No princípio era eu. Eu e a minha solidão. O Mundo, aí, fazia sentido. Moldado à minha imagem, acontecia comigo. “Faça-se luz” eu disse, e a luz surgiu. Quis viajar, então criei rios e mares onde naveguei e descobri o Mundo. “Crescei e multiplicai-vos” e à minha volta multiplicaram-se amigos e inimigos, e já não era só eu e a solidão, mas pela primeira vez senti-me só.
Tinha amigos e inimigos, mas estava só. Pela primeira vez senti que precisava de ti.
Então, criei a música. Precisava de uma banda sonora para embarcar na minha mais ambiciosa demanda.
Encontrei-te numa quente noite de Inverno. Bati à tua porta, mas não sabias que era eu e continuaste, calmamente, a beber o teu chá.
Encontrei-te na baixa. O Natal estava perto e havia muita gente na rua. Corri aos encontrões com a multidão e confundi-te no rosto de alguém parecido contigo.
Encontramo-nos, um dia, à espera do autocarro. Já não me sentia só e tu sabias quem eu era. Quando pensava que eras minha para sempre, partiste e senti que, tudo o que tinha criado partira contigo.
Errei, então, por becos sem saída. Embriaguei-me, droguei-me, criei uma banda sonora de horror.
Um dia telefonaste-me. Marcamos um encontro, mas só querias brincar comigo. Fui um objecto nas tuas mãos, mas saltei fora a tempo.
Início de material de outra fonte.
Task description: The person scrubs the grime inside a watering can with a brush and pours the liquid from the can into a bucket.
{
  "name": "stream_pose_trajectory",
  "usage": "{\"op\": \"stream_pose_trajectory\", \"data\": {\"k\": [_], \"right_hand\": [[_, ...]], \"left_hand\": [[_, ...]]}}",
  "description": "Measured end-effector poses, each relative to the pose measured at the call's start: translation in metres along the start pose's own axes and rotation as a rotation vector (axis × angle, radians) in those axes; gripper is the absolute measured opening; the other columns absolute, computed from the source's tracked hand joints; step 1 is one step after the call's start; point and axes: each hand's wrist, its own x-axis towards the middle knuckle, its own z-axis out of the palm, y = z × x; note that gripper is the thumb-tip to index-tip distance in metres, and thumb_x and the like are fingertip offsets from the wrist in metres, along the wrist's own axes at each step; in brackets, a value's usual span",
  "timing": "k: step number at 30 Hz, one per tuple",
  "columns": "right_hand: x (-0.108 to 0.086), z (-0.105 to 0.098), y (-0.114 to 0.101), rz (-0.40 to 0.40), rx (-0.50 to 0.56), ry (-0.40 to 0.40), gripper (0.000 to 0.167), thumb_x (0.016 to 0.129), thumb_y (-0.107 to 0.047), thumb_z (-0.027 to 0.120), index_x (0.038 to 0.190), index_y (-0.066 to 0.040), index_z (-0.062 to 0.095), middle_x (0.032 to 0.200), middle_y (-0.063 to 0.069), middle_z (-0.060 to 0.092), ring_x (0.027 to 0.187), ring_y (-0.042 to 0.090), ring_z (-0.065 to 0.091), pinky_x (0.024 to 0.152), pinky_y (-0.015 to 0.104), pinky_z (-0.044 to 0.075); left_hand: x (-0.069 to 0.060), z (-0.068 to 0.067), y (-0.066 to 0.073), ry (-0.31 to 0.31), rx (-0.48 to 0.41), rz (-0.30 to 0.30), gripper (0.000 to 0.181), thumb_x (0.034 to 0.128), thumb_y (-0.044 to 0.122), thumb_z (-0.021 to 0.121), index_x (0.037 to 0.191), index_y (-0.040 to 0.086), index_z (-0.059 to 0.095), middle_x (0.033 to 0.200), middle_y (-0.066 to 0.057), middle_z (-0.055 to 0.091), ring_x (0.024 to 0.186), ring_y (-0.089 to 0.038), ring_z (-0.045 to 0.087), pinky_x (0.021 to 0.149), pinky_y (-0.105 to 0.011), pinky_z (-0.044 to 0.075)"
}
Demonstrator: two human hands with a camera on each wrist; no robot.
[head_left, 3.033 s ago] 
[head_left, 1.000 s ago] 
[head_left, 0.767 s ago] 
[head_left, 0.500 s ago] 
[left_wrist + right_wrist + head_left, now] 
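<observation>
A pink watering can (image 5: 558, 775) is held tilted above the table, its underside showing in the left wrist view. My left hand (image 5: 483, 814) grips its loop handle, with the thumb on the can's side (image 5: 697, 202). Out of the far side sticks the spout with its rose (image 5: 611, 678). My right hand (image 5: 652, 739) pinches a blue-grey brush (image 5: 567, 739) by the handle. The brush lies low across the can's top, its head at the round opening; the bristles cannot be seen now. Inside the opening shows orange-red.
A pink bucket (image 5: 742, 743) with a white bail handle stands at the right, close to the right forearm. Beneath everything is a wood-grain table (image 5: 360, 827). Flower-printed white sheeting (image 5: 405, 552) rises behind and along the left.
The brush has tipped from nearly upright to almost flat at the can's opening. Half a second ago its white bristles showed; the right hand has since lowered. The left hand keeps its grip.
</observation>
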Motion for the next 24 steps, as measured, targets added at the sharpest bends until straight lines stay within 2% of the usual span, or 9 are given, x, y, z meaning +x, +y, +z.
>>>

A banda sonora de horror continuava e aproximava-se dos últimos compassos.
Chegou a suspensão final e procurei nos meus arquivos a partitura da felicidade. Finalmente, eras tu! Já não eram enganos ou confusões. Era o fim da minha demanda. O meu Graal, a minha Jerusalém estava ali, dormindo no meu colo. Naquele momento senti que serias minha para sempre.
A banda sonora entrou num interminável “allegro”.